PROBLEM STATEMENT -> Up to and including the line with "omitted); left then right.", copy the records below exactly from their first line.

STUDY MATERIAL ->

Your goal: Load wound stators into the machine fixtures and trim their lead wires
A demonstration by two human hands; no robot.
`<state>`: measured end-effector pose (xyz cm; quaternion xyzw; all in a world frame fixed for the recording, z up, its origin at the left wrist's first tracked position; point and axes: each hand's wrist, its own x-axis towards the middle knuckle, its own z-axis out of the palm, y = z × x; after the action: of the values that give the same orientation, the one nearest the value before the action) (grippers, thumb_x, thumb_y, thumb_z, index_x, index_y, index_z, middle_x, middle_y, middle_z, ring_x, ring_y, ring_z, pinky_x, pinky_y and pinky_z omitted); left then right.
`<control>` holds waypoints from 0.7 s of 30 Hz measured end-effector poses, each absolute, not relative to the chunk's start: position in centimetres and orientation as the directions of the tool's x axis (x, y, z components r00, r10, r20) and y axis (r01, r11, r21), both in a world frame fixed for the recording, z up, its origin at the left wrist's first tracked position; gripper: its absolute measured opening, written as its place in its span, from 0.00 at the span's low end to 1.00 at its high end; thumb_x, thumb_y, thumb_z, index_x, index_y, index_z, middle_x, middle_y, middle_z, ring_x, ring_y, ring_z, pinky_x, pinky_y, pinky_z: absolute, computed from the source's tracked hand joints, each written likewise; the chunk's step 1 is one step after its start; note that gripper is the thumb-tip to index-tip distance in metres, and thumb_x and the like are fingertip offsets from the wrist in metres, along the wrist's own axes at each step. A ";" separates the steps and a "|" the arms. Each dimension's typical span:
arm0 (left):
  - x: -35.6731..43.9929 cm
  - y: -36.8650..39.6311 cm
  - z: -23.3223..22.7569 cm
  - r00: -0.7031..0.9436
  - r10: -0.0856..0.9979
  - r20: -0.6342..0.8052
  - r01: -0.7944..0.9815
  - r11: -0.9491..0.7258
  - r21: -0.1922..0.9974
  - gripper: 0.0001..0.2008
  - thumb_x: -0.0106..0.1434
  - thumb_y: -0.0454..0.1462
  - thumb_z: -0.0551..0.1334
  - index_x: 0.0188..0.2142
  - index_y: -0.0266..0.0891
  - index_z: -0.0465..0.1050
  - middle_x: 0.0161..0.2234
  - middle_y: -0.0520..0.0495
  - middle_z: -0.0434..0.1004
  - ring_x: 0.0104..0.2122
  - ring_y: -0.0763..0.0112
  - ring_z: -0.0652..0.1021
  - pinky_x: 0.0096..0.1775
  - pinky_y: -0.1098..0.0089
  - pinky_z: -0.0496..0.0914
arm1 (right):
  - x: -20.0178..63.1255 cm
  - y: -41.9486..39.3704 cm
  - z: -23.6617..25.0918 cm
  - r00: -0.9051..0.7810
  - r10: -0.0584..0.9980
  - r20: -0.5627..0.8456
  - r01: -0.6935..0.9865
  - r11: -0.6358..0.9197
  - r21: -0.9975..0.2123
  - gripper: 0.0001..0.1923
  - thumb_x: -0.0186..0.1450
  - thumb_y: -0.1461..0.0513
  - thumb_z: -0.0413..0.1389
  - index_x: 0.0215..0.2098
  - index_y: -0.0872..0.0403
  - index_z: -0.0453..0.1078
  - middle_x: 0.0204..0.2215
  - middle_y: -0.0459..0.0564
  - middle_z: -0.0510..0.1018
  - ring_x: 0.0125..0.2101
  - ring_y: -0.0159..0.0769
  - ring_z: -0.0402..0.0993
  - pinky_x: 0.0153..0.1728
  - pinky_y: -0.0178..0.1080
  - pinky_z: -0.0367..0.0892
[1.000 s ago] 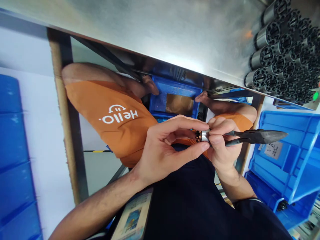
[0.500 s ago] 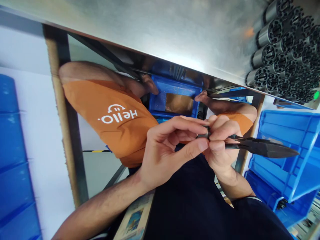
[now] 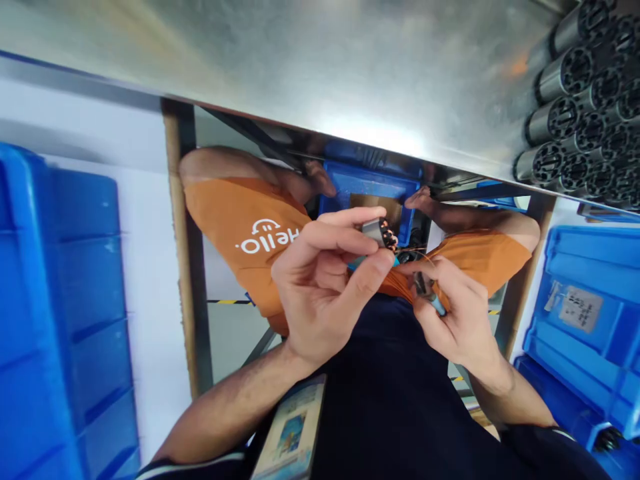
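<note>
My left hand (image 3: 325, 280) pinches a small metal cylinder, a motor stator (image 3: 373, 231), between thumb and fingers. Copper windings and dark slots show at its right end. From there a thin copper wire (image 3: 420, 252) runs to my right hand (image 3: 457, 307), whose fingers are bent close by. This hand is closed on a small hand tool (image 3: 424, 285) with a dark metal end and a light blue part. It looks like pliers, but the palm and fingers hide most of it. The two hands are apart, above my lap.
Many similar metal cylinders (image 3: 560, 120) with slotted ends are stacked at the right of the metal table (image 3: 310, 60). Blue bins stand on the left (image 3: 95, 300) and right (image 3: 575, 267). A blue crate (image 3: 345, 177) with something brown in it lies between my feet.
My hands have separated, and the stator's wound end now shows. The black pointed tool part that stuck out rightward from my right hand is gone from sight. The view has shifted.
</note>
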<state>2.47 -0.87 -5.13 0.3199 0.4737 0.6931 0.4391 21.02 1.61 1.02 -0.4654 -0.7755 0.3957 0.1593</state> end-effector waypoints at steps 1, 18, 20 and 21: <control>2.5 -0.8 -5.2 -0.419 0.905 0.072 -0.256 -0.194 0.947 0.05 0.76 0.36 0.75 0.47 0.45 0.82 0.56 0.49 0.89 0.55 0.67 0.88 0.55 0.69 0.84 | 20.8 1.7 1.0 -0.524 0.842 -0.128 0.600 0.259 -0.757 0.18 0.71 0.72 0.56 0.54 0.49 0.77 0.38 0.45 0.81 0.38 0.36 0.77 0.42 0.40 0.74; 2.4 -1.3 -4.4 -0.377 0.908 0.181 -0.077 -0.225 0.971 0.06 0.73 0.31 0.74 0.44 0.42 0.81 0.56 0.48 0.90 0.47 0.71 0.88 0.51 0.68 0.84 | 21.0 2.0 1.2 -0.527 0.841 -0.120 0.658 0.314 -0.684 0.11 0.72 0.70 0.57 0.47 0.52 0.78 0.35 0.45 0.80 0.34 0.34 0.77 0.37 0.38 0.71; 2.5 -1.3 -4.6 -0.371 0.912 0.176 -0.099 -0.227 0.969 0.07 0.71 0.30 0.74 0.44 0.43 0.81 0.56 0.49 0.90 0.46 0.71 0.88 0.50 0.68 0.84 | 21.1 2.0 1.0 -0.510 0.850 -0.133 0.681 0.304 -0.667 0.08 0.72 0.69 0.60 0.44 0.51 0.78 0.33 0.44 0.81 0.31 0.33 0.78 0.35 0.37 0.71; 2.7 -1.2 -4.8 -0.371 0.914 0.165 -0.118 -0.222 0.968 0.08 0.71 0.29 0.74 0.44 0.43 0.81 0.55 0.49 0.90 0.45 0.72 0.88 0.50 0.69 0.84 | 21.1 2.0 0.8 -0.504 0.852 -0.141 0.689 0.298 -0.661 0.08 0.72 0.69 0.61 0.44 0.50 0.78 0.32 0.43 0.81 0.30 0.33 0.78 0.34 0.36 0.71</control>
<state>2.66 -1.25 -4.81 0.4066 0.4893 0.6677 0.3865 21.09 2.02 0.80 -0.4838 -0.7966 0.3423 0.1191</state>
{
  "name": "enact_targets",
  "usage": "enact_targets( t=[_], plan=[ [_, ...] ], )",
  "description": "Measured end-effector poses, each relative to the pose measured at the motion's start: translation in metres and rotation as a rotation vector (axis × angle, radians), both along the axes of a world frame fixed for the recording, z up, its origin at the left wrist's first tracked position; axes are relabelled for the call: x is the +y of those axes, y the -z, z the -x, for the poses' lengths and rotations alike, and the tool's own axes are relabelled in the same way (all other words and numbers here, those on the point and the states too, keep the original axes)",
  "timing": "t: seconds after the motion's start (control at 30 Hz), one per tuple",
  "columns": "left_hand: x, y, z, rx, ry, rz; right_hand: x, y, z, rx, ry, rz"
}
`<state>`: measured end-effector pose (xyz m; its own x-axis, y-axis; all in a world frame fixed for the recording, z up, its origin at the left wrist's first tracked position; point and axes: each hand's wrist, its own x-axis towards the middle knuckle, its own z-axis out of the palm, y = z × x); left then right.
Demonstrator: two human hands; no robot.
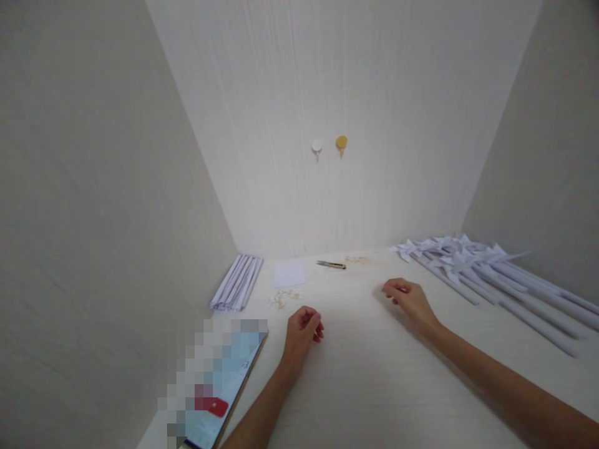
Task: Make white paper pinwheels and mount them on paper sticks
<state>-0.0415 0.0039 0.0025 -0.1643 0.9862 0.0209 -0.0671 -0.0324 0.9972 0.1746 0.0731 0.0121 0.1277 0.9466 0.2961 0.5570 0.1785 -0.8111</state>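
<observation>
Pinwheels made of white paper lie in a heap at the right of the worktop, on long paper sticks. The right hand is near them, fingers bent in and thumb close by. The left hand is loosely curled too (I cannot tell if either one has something tiny in it). Little pale bits lie just past the left hand. Behind those are a white paper square and small snips. Rolled papers lie side by side at the left.
</observation>
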Motion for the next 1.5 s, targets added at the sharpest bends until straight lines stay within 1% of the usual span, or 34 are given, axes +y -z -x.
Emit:
enact_targets(
  t=[0.07, 0.1, 0.17, 0.23, 0.3, 0.37, 0.47, 0.5, 0.53, 0.57, 0.6, 0.67, 0.7, 0.73, 0.77, 0.8, 0.83, 0.9, 0.97, 1.13, 1.23, 1.37, 1.43, 1.5],
  plan=[
    [0.001, 0.002, 0.0, 0.008, 0.008, 0.003, -0.016, 0.005, 0.03, 0.258, -0.174, 0.061],
    [0.002, 0.002, 0.0, 0.012, 0.007, 0.005, -0.024, 0.008, 0.042, 0.32, -0.241, 0.093],
    [0.002, 0.003, 0.0, 0.035, 0.006, 0.014, -0.036, 0.011, 0.057, 0.371, -0.378, 0.053],
    [0.001, 0.003, -0.001, 0.093, 0.011, 0.011, -0.043, 0.012, 0.064, 0.389, -0.464, 0.029],
    [0.0, 0.004, -0.002, 0.173, 0.018, -0.01, -0.044, 0.013, 0.064, 0.392, -0.492, 0.035],
    [-0.001, 0.006, -0.004, 0.223, 0.014, -0.022, -0.043, 0.013, 0.063, 0.394, -0.479, 0.053],
    [0.001, 0.008, -0.003, 0.222, -0.002, 0.02, -0.04, 0.014, 0.062, 0.4, -0.464, 0.066],
    [0.004, 0.007, -0.001, 0.245, -0.001, 0.035, -0.04, 0.014, 0.062, 0.398, -0.472, 0.067],
    [0.007, 0.004, 0.004, 0.31, 0.004, 0.042, -0.04, 0.014, 0.062, 0.395, -0.483, 0.07],
    [0.011, 0.001, 0.011, 0.434, 0.001, 0.013, -0.04, 0.015, 0.063, 0.392, -0.492, 0.073],
    [0.016, -0.004, 0.021, 0.61, -0.008, -0.033, -0.04, 0.016, 0.063, 0.393, -0.497, 0.075],
    [0.027, -0.017, 0.046, 1.025, -0.082, -0.148, -0.039, 0.017, 0.065, 0.403, -0.492, 0.071],
    [0.033, -0.023, 0.061, 1.225, -0.129, -0.179, -0.039, 0.018, 0.065, 0.407, -0.488, 0.066],
    [0.039, -0.029, 0.075, 1.421, -0.134, -0.16, -0.039, 0.019, 0.065, 0.403, -0.486, 0.062],
    [0.045, -0.034, 0.089, 1.607, -0.152, -0.085, -0.039, 0.02, 0.066, 0.395, -0.485, 0.058],
    [0.051, -0.038, 0.101, 1.762, -0.18, 0.017, -0.04, 0.02, 0.066, 0.378, -0.492, 0.061],
    [0.057, -0.041, 0.112, 1.877, -0.198, 0.135, -0.04, 0.02, 0.066, 0.363, -0.495, 0.06],
    [0.067, -0.045, 0.126, 1.928, -0.217, 0.233, -0.041, 0.019, 0.067, 0.348, -0.491, 0.064],
    [0.073, -0.046, 0.133, 1.945, -0.221, 0.315, -0.042, 0.017, 0.067, 0.345, -0.489, 0.07],
    [0.082, -0.046, 0.135, 1.908, -0.206, 0.465, -0.045, 0.013, 0.068, 0.344, -0.487, 0.083],
    [0.086, -0.053, 0.135, 1.872, -0.217, 0.519, -0.046, 0.012, 0.068, 0.342, -0.484, 0.101],
    [0.086, -0.069, 0.127, 1.845, -0.235, 0.534, -0.046, 0.011, 0.067, 0.337, -0.49, 0.107],
    [0.081, -0.074, 0.117, 1.843, -0.222, 0.493, -0.046, 0.01, 0.066, 0.332, -0.493, 0.108],
    [0.074, -0.076, 0.106, 1.848, -0.2, 0.434, -0.046, 0.009, 0.066, 0.321, -0.497, 0.105]
  ],
)
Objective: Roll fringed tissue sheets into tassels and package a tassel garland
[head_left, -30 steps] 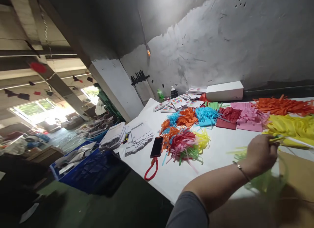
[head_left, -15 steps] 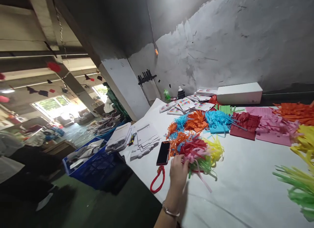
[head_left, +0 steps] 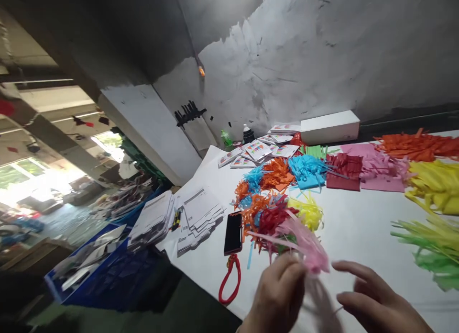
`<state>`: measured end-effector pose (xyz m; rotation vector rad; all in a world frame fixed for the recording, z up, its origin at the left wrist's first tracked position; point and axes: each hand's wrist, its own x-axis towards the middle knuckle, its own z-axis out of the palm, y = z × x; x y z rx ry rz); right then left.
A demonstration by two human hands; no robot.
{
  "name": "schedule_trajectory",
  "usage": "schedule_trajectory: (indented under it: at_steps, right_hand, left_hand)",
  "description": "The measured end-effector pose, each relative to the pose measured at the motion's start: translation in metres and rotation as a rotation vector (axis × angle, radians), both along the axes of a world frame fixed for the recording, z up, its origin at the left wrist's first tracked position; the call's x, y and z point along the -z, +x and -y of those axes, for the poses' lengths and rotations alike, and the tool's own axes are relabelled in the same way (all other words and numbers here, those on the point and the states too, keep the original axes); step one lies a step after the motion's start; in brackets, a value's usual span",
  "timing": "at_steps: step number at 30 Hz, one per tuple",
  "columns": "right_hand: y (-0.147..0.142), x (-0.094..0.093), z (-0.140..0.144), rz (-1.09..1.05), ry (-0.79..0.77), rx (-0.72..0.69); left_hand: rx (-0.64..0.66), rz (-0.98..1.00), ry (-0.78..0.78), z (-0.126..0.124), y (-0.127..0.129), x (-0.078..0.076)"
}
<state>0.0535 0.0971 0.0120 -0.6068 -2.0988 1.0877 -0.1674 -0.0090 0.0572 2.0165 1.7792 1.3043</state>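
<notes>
Pink paper tassel (head_left: 309,249) sits pinched in the left hand (head_left: 278,294); right hand (head_left: 376,302), at three o'clock, is open and should steady its loose strips.

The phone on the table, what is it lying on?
The phone lies face up on the white table, its red loop strap trailing toward the edge. Whatever is beneath the phone itself is covered.

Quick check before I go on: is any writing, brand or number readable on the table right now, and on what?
No text can be read.
White printed sheets: dark print, too blurred.
Colourful cards near the wall: coloured graphics only, lettering too small.
Phone: screen dark, no brand showing.
White box: plain face.
Two bottles: labels too small.
</notes>
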Motion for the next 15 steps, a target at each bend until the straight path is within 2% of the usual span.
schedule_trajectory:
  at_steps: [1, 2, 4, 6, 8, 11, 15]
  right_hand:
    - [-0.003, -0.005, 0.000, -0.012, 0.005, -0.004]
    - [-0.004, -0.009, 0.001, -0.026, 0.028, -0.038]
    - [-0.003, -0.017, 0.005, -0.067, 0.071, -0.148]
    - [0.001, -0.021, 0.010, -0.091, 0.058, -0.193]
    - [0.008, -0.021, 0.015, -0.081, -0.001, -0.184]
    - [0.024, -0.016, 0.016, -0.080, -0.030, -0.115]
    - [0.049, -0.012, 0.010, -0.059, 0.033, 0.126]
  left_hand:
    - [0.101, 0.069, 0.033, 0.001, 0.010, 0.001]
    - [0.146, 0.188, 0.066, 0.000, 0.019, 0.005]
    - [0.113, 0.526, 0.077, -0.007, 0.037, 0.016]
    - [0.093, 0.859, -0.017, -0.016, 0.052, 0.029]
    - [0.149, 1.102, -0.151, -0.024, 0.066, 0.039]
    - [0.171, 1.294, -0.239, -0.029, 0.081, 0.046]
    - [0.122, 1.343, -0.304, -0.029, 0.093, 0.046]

EXPECTED OUTPUT ->
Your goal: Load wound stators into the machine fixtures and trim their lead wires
A demonstration by two human hands; no robot.
`<state>`: measured end-effector pose (xyz cm; quaternion xyzw; all in a world frame fixed for the recording, z up, its origin at the left wrist's first tracked position; point and axes: each hand's wrist, its own x-axis towards the middle knuckle, its own z-axis out of the palm, y = z × x; after the action: of the values that give the same orientation, the one nearest the value before the action) (grippers, thumb_x, thumb_y, thumb_z, index_x, index_y, index_z, middle_x, middle_y, middle_z, ring_x, ring_y, ring_z, pinky_x, pinky_y and pinky_z omitted); left then right.

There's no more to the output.